Une silhouette complètement enveloppée dans un manteau en lambeaux apparut d’un des véhicules des balayeurs. Une grande capuche recouvrait toute sa tête, rendant impossible de voir son visage. Cependant, comparé aux mutants sanguinaires, violents et agités, cet homme semblait presque étrangement immobile, si bien que sa poitrine ne semblait pas se soulever et s’abaisser au fur et à mesure qu’il respirait. S’il était resté là sans bouger, tout le monde l’aurait pris pour une statue en manteau !
Cloudhawk remarqua quelque chose d’assez intéressant. Même les mangeurs d’hommes sauvages d’une force terrifiante reculèrent lorsque cet homme mystérieux passa à côté d’eux, dégageant volontairement le chemin. C’était comme s’ils avaient peur de se mettre en travers de son chemin.

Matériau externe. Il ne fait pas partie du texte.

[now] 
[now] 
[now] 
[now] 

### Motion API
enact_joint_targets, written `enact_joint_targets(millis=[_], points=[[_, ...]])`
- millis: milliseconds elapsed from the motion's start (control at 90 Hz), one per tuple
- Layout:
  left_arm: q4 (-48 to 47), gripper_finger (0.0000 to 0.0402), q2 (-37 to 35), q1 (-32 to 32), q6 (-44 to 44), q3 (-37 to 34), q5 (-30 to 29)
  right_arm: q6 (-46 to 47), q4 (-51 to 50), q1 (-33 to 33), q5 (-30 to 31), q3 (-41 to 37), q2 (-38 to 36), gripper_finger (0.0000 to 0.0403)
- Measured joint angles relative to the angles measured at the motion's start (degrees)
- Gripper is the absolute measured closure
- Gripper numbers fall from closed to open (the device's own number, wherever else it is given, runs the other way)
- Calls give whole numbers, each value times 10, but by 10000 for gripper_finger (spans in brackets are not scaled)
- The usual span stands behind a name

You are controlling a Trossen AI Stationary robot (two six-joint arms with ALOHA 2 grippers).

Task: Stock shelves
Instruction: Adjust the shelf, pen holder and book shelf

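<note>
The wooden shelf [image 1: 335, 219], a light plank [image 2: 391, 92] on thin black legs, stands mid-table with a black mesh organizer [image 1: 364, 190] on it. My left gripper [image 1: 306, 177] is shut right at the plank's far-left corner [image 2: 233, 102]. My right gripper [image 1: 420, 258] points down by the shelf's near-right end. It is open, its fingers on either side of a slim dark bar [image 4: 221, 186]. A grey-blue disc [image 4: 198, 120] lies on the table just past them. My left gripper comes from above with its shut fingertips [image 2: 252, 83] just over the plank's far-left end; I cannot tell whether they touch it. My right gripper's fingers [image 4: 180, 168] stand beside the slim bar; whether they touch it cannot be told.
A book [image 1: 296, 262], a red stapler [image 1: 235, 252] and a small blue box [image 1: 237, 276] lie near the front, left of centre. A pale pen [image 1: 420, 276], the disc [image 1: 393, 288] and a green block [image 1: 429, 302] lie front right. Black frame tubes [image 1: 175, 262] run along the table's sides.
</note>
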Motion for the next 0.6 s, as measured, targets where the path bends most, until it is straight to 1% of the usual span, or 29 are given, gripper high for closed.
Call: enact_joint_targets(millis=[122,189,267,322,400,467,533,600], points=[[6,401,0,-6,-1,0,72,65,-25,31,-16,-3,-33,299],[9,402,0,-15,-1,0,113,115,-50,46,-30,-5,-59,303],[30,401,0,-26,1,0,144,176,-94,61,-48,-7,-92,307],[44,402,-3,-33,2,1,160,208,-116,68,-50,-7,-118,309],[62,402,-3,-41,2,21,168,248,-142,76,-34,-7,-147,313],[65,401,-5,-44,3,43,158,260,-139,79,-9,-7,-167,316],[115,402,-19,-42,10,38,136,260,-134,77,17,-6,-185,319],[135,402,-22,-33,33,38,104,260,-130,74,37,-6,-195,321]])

Ces créatures géantes avaient depuis longtemps perdu pratiquement toute leur raison et leur intellect. Malgré cela, elles pouvaient encore distinguer les forts des faibles et reconnaître un chef digne et puissant. Par-dessus tout, ils savaient exactement quel genre de prix ils paieraient s’ils essayaient de se rebeller contre leur chef.
Leur esprit était déjà imprégné de souvenirs des punitions qui attendaient les rebelles… et l’imprégnation s’était faite de la manière la plus simple, la plus directe et la plus brutale possible. C’est pourquoi ils s’étaient presque instinctivement détournés de l’homme !
La bataille était dans une impasse, comme si tout était embourbé. Les choses étaient incroyablement tendues et tout le monde était à bout de nerfs. Les guerriers de l’avant-poste faisaient très attention à ne pas respirer trop fort, de peur que le moindre stimulus ne perturbe ce fragile et délicat équilibre.
La figure masquée avançait lentement vers le front, pas à pas. Pendant ce temps, Cloudhawk le regardait fixement sans cligner des yeux, essayant de comprendre ce qui le rendait si différent. Et pourtant, malgré tous ses efforts, Cloudhawk était toujours incapable de discerner l’une de ces étranges ondulations émanant de l’homme. Ce n’était pas lui !
Cette armée de balayeurs était équipée d’armures métalliques, de machines lourdes, de machettes, de haches de guerre, d’arcs, d’armes à feu et même de véhicules. Ils étaient littéralement armés jusqu’aux dents. Il était impossible qu’une armée comme celle-ci puisse apparaître soudainement de nulle part. Pourquoi personne n’avait-il entendu parler d’une telle organisation dans le passé ?
Les deux capitaines des gardes d’élite de l’avant-poste étaient tous extrêmement perplexes. Pourquoi les balayeurs n’attaquaient pas après avoir franchi le périmètre extérieur ? Ils se tenaient juste là, laissant aux défenseurs assiégés le temps de reprendre leur souffle. Pourquoi faisaient-ils cela ? Se sentaient-ils si confiants en leur supériorité ? Attendaient-ils quelque chose ? Ou s’inquiétaient-ils de quelque chose ?
Les arcs étaient prêts. Les fusils étaient tous chargés. Peu importe ce que les balayeurs préparaient, les guerriers de l’avant-poste avaient une fois de plus reformé un solide périmètre défensif. Cependant, ils savaient tous que l’avant-poste ne pèserait pas grand chose dans cette bataille. S’ils commençaient vraiment à se battre, la majorité des humains seraient anéantis, même s’ils gagnaient. Dans le pire des cas, l’avant-poste tout entier serait baptisé de sang !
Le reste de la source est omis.